Nooooo! Not more impossible choices!!


----------



## Tobi (Mar 18, 2011)

Just bumping this up since it was on page 2 and people may not know there is a second thread to choose from. :becky:


----------



## IslandPaws4Raw (Sep 7, 2011)

So hard to choose!!!!!


----------



## jdatwood (Apr 13, 2009)

BUMP! Get your votes in! Remember, 1 vote per account between BOTH threads. Please don't vote in both threads...


----------



## Dude and Bucks Mamma (May 14, 2011)

How old do you have to be to qualify as a senior?


----------



## Caty M (Aug 13, 2010)

Seven! I think that's what Natalie said.


----------



## Dude and Bucks Mamma (May 14, 2011)

Yea.

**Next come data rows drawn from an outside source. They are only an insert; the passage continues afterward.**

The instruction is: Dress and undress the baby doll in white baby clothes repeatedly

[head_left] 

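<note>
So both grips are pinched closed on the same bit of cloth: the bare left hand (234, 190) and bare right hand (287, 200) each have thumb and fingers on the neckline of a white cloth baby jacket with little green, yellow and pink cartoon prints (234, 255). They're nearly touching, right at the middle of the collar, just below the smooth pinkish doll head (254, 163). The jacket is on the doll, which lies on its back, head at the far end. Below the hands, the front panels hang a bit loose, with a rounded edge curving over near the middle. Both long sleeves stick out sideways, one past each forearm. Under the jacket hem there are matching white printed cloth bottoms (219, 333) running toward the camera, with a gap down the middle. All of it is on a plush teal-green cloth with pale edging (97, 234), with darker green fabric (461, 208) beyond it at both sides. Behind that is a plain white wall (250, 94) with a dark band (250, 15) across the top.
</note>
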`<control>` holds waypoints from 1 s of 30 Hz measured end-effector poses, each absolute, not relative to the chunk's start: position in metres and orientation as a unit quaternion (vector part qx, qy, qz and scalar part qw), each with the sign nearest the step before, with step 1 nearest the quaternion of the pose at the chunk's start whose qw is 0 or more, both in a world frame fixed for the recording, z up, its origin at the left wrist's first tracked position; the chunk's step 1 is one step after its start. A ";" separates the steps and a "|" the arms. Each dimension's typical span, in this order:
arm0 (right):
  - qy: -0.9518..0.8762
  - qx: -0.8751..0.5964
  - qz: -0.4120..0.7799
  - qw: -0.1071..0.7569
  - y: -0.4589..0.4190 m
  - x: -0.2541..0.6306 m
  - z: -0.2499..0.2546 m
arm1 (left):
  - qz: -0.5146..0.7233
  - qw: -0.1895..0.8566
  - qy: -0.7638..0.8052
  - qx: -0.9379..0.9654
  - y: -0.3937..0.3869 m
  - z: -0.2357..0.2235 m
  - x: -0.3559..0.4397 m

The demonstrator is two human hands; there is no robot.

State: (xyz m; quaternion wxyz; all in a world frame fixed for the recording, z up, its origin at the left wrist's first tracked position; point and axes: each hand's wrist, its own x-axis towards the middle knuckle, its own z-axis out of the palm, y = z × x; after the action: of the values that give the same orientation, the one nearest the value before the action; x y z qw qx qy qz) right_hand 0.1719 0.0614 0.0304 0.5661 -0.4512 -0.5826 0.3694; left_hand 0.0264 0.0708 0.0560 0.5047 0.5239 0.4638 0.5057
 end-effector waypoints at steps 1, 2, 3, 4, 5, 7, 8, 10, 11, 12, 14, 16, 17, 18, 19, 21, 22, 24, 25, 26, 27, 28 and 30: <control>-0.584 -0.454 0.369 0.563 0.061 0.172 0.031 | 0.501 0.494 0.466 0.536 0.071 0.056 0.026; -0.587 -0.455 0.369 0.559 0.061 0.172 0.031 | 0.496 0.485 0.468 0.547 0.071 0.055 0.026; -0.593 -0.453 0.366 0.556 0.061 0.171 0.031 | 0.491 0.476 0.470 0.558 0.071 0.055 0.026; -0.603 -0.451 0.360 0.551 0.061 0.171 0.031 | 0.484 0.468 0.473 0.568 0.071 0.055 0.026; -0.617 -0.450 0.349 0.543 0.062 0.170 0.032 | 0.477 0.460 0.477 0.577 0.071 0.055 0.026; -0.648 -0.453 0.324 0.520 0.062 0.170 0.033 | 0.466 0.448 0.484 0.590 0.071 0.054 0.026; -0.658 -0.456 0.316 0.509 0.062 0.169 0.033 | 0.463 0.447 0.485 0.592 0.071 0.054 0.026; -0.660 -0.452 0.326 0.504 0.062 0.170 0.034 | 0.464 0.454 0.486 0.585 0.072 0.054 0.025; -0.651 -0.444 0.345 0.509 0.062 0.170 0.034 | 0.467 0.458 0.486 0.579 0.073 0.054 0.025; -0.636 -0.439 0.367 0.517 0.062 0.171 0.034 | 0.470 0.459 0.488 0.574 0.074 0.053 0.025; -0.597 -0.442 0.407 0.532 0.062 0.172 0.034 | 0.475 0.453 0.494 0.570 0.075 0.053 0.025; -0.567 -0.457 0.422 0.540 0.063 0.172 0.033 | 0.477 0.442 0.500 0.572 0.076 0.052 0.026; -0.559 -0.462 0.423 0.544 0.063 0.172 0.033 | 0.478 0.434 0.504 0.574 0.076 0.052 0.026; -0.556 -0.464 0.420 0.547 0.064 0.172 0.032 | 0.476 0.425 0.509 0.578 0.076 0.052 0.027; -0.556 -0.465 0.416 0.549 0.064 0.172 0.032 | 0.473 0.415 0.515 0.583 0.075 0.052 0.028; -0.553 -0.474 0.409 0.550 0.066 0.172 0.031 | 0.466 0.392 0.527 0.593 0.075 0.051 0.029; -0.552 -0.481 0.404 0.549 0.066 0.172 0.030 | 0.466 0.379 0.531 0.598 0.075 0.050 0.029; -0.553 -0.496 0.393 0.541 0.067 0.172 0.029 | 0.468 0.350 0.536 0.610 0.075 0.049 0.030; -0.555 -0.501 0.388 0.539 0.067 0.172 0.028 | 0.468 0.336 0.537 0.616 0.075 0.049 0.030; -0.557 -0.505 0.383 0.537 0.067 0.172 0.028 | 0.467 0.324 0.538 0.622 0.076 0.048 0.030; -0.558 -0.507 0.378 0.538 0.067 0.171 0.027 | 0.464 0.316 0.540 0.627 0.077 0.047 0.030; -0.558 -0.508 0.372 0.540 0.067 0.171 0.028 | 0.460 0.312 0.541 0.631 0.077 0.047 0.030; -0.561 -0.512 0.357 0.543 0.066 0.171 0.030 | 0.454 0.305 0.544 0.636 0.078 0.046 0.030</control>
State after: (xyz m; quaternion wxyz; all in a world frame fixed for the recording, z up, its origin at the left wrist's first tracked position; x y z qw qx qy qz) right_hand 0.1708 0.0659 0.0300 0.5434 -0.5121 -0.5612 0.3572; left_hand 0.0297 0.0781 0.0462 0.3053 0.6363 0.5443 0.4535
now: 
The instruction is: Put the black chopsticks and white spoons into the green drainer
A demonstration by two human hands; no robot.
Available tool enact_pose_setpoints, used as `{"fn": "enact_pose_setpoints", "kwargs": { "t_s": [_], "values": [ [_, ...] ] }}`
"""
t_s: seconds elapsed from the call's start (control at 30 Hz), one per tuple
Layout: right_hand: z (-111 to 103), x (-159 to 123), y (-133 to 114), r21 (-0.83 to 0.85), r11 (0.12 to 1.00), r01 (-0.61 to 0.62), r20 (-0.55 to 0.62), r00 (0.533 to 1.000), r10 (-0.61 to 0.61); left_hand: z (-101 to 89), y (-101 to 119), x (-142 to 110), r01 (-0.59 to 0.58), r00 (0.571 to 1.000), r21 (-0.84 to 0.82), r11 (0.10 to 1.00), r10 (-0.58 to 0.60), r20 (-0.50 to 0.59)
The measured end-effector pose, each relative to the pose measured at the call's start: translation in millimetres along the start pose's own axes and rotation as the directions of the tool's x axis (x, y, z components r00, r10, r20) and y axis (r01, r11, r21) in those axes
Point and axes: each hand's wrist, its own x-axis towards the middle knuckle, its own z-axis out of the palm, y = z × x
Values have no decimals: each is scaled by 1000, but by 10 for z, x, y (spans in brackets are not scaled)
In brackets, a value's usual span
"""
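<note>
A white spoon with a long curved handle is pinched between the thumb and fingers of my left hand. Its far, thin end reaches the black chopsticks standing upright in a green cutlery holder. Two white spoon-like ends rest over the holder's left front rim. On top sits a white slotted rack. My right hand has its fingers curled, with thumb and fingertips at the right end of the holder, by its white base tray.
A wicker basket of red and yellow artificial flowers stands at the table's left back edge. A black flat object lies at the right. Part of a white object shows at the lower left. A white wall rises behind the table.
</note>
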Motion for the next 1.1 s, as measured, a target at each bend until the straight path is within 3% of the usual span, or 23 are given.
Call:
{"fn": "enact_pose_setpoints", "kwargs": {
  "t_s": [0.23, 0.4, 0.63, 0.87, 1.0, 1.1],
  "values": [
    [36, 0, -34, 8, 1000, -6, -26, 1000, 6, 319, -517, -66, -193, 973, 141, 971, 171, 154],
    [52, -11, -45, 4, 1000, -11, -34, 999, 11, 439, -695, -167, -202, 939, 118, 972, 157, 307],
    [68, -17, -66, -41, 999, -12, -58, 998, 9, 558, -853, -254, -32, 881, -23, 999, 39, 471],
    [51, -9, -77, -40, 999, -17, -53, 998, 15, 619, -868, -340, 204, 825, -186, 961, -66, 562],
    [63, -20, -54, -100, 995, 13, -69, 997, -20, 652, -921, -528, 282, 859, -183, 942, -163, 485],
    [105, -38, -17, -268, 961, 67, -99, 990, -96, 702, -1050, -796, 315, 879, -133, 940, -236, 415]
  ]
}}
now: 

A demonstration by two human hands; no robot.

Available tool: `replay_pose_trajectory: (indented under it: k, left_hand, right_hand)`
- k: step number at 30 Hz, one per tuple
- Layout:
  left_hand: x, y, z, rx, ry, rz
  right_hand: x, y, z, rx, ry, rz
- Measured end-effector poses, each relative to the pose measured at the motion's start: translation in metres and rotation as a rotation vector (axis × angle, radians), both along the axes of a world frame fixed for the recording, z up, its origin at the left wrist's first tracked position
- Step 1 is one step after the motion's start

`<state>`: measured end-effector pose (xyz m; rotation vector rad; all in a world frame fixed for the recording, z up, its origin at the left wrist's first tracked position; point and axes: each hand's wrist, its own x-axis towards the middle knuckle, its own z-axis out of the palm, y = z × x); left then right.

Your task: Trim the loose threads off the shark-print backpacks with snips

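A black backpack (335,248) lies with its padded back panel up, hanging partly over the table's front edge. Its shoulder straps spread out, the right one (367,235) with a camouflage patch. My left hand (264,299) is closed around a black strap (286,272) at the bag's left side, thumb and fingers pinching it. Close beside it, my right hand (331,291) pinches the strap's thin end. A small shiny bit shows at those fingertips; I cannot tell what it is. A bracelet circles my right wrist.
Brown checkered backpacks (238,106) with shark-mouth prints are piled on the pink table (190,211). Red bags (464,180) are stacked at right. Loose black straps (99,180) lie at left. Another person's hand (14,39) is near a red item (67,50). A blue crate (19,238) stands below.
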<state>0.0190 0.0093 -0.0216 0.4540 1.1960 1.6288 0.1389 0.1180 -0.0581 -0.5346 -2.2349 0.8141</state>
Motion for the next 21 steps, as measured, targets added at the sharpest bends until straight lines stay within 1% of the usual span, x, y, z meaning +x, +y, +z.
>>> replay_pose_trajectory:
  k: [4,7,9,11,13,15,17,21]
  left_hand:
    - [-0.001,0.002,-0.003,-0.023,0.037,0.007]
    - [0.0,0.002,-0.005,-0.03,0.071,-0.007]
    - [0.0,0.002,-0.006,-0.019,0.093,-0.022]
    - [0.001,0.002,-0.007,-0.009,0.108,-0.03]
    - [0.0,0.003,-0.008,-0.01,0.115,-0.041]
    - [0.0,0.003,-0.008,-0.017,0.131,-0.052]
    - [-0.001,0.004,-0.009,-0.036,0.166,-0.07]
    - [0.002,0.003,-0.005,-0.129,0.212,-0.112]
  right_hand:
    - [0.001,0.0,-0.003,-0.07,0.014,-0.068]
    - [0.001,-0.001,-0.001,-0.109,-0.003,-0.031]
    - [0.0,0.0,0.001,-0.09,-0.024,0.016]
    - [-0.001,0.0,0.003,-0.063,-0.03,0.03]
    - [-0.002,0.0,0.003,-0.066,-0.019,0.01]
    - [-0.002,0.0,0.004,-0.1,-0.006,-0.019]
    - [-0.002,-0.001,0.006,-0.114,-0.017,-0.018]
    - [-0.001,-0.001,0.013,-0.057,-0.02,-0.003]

Haha. I figured that out as soon as I posted this. I wish I had posted one of Dude, but he isn't grey yet so I might not have had I knew about this sooner.


----------



## DaneMama (Jun 27, 2008)

Seven is the magic number :thumb: 

But that doesn't mean seniors cannot be entered into any other of the applicable months competitions!!!


----------



## stajbs (Jun 5, 2010)

Dude and Bucks Mama, my boy Blaze is not turning gray/white, but when he was younger he had a lot more red/copper around the eyes. His mask was much darker. My other red and white girl never really got white either. My black and white sibes turned only slightly white by 14, and Jewel was Silver/Gray and Creme and she never turned white either. Of course my white boy never turned white. My sibes just seemed to lose the darker markings around their eyes. Maybe it's a siberian thing. lol


----------



## DaneMama (Jun 27, 2008)

Get your votes in! Just a week left!!!


----------



## DaneMama (Jun 27, 2008)

Get your votes in!!! Poll ends tonight!!!


----------